Finding: 48% of patients taking both Helixor and Gemzar benefited from enhanced immune function and an increase in infection-fighting cells. Helixor also may allow for higher doses of chemotherapy.

  • Mistletoe extract improved the quality of life of 270 breast cancer patients undergoing chemotherapy, says a 2011 German study published in Phytomedicine. Physicians rated improvements in general well-being (87% of patients), mental health (719) and disease coping (50%). Patients also reported improved appetite and sleep and less pain. Well-being is believed to result from mistletoe extract's anti-inflammatory effect, which can reduce pain and boost energy.
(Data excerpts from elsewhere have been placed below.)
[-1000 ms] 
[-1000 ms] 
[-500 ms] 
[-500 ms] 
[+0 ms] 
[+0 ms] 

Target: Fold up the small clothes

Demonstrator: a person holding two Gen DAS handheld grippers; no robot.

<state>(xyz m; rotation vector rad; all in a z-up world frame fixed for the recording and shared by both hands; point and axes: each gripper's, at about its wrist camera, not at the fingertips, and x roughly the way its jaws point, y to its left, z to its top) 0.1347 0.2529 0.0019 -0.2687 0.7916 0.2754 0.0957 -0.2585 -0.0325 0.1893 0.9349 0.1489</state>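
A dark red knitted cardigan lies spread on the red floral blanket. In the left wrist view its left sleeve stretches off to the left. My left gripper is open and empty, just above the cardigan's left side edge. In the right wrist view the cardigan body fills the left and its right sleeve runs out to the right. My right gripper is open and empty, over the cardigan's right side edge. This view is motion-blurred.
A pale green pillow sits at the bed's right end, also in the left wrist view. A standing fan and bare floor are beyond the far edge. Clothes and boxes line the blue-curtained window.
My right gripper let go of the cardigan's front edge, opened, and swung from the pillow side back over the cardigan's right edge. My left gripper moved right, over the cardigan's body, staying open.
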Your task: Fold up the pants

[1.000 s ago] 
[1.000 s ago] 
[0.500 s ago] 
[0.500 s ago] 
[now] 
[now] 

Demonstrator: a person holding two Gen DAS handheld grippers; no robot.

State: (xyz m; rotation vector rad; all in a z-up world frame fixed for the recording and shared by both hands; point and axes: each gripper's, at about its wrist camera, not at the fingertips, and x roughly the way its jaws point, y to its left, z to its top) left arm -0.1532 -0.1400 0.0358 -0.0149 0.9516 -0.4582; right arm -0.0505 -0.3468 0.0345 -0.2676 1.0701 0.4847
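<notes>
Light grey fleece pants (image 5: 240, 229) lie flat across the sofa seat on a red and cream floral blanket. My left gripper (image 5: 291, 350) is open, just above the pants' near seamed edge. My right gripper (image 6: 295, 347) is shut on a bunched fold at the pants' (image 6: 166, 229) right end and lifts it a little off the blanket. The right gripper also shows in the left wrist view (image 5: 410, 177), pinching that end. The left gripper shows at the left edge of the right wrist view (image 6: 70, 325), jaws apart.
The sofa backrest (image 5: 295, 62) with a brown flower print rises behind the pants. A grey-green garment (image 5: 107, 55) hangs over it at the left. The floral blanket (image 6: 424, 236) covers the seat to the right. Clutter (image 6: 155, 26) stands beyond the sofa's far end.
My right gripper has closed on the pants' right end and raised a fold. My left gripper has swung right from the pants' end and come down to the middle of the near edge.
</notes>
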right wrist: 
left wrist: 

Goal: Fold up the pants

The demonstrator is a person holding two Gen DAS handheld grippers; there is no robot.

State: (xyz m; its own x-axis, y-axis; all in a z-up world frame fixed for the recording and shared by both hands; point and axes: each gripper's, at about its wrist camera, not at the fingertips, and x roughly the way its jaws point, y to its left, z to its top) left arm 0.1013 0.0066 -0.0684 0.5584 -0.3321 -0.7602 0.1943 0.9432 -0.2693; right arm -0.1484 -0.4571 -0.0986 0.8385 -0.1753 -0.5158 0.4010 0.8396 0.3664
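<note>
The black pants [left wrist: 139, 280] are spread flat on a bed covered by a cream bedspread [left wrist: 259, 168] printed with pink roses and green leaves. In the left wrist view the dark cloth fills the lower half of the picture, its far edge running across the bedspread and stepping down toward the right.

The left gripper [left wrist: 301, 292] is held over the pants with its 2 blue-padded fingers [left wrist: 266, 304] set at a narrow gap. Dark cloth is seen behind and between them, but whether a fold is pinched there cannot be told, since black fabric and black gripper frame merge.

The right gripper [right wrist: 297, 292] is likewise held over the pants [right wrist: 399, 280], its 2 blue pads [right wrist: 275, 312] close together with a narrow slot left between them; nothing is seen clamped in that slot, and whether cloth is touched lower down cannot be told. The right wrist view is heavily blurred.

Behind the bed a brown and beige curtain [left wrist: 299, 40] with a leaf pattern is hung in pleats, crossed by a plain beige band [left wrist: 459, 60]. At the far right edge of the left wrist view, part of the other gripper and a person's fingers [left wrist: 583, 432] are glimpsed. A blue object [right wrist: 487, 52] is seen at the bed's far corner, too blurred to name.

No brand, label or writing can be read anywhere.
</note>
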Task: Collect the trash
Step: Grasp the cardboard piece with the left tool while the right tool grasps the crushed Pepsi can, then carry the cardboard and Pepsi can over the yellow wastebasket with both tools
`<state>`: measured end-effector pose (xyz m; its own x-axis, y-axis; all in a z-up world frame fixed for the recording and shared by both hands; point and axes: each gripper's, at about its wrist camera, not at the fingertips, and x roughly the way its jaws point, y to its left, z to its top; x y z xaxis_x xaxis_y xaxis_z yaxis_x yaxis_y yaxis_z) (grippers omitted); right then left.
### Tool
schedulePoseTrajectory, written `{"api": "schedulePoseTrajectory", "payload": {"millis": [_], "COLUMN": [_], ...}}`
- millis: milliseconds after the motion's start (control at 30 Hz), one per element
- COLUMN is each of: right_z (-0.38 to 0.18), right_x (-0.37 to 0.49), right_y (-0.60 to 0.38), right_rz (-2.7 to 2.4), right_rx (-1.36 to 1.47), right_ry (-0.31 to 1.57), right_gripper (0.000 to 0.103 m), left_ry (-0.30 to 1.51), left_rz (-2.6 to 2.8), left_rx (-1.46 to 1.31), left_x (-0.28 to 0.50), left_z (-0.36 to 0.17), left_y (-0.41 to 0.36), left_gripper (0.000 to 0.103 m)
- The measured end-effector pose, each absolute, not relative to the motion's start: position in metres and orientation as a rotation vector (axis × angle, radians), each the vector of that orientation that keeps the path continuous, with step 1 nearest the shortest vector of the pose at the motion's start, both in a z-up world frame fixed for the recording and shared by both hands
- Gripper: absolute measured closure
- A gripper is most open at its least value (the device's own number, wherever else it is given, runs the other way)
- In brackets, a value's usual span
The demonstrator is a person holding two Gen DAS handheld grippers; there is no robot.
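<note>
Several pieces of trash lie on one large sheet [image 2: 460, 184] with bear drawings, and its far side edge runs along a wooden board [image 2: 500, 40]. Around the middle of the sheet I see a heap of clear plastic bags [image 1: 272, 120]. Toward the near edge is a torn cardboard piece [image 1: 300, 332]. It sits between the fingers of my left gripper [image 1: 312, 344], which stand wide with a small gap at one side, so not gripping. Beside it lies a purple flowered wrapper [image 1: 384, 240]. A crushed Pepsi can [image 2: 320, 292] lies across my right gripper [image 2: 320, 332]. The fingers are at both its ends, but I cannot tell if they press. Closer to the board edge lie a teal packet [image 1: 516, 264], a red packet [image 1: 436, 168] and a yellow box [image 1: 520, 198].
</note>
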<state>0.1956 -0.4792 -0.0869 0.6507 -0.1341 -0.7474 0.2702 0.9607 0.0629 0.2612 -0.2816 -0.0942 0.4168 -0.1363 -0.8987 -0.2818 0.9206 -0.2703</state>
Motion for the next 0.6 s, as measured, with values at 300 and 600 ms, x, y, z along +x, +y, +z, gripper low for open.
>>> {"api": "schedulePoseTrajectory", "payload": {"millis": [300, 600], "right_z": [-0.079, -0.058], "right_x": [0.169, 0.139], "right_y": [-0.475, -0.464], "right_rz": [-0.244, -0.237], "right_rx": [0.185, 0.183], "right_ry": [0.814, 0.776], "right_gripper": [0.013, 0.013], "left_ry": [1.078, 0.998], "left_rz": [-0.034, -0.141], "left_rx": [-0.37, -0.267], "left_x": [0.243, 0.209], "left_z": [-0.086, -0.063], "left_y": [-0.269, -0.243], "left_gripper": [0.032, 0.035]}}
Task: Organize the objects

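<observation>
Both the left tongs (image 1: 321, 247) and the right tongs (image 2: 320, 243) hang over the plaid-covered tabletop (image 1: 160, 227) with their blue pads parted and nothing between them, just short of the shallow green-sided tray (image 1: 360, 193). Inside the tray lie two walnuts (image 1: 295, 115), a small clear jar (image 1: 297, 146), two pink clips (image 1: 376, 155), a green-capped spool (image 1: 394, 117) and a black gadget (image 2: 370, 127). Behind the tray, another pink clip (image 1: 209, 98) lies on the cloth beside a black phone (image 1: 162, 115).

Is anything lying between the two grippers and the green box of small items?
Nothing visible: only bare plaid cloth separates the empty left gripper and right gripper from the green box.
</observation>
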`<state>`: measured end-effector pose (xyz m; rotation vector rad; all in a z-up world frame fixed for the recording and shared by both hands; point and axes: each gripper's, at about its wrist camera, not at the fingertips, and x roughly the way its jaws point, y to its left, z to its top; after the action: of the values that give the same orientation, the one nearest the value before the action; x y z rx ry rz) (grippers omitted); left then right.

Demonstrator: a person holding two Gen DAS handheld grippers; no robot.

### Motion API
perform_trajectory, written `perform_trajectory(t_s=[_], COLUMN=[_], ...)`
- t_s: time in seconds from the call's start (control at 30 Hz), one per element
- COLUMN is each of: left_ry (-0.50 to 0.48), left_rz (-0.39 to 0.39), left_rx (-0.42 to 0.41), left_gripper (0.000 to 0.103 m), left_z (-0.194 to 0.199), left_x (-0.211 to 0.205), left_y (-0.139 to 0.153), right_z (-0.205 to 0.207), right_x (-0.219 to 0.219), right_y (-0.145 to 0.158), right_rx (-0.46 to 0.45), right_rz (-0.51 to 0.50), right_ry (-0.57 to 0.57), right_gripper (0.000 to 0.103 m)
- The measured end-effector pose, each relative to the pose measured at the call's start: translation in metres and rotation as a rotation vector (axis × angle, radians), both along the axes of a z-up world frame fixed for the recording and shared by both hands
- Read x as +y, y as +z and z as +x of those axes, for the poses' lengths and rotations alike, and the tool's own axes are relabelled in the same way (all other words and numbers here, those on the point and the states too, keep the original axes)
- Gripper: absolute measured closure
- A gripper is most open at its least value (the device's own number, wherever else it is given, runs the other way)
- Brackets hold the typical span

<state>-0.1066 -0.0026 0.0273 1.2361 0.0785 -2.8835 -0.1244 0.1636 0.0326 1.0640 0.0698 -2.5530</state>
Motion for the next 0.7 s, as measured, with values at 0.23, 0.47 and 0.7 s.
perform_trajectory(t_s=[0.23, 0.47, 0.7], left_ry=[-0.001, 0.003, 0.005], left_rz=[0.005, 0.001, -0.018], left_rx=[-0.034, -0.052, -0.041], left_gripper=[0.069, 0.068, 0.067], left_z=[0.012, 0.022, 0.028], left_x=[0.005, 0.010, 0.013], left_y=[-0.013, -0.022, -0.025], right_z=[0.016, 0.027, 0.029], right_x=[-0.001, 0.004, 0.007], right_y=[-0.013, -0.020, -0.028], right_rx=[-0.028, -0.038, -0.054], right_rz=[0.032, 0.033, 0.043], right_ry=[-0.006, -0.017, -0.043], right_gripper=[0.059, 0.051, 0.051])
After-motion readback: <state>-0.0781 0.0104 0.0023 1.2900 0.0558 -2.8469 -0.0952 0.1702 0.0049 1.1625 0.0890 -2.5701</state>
In addition, mistletoe extract has been found to inhibit growth of malignant cells and cause cancer cell death and protect cell DNA.

How It Is Used

Mistletoe extract typically is given by injection It also is available as a tincture and can be given intravenously—however, all the studies used the injection form. Cancer patients should use only the injection form because that's the form that has been studied. I teach my patients how to give themselves the injection in the abdomen or upper side of the thigh three times a week. We begin after a diagnosis and before surgery and/or chemotherapy/radiation. Even if mistletoe extract is not given immediately after diagnosis, it can be started at any time during the course of conventional cancer treatment.

Different species of mistletoe extract can treat different types of cancer. Doctors can use varying strengths depending on patients' responses to mistletoe extract. I like to have patients take mistletoe extract for five years after being diagnosed because it optimizes the immune system to continue fighting cancer.

As with most natural substances, the US Food and Drug Administration has not approved mistletoe extract as a cancer treatment. However, in this country, injectable mistletoe is available as a prescription. Any licensed primary care doctor can order and prescribe it. It costs about $200 a month and is not covered by insurance.

Cancer patients should have this treatment only while being supervised by a doctor.

Side effects are uncommon but can include headache, dizziness, fatigue and itching. An allergic reaction is rare but possible. A normal reaction may include mild fever for one to two days after the first injection, swelling of local lymph nodes and redness or swelling at the injection site for 48 hours. Doctors look for this reaction-it means that the treatment is working and is prompting an immune response.

People who have an autoimmune disease such as rheumatoid arthritis or multiple sclerosis...high tuberculosis...or hyperthyroidism should be attentive to any symptoms that might occur because mistletoe extract can aggravate these conditions. Transplant patients and others who take immune-suppressing drugs should not use mistletoe extract.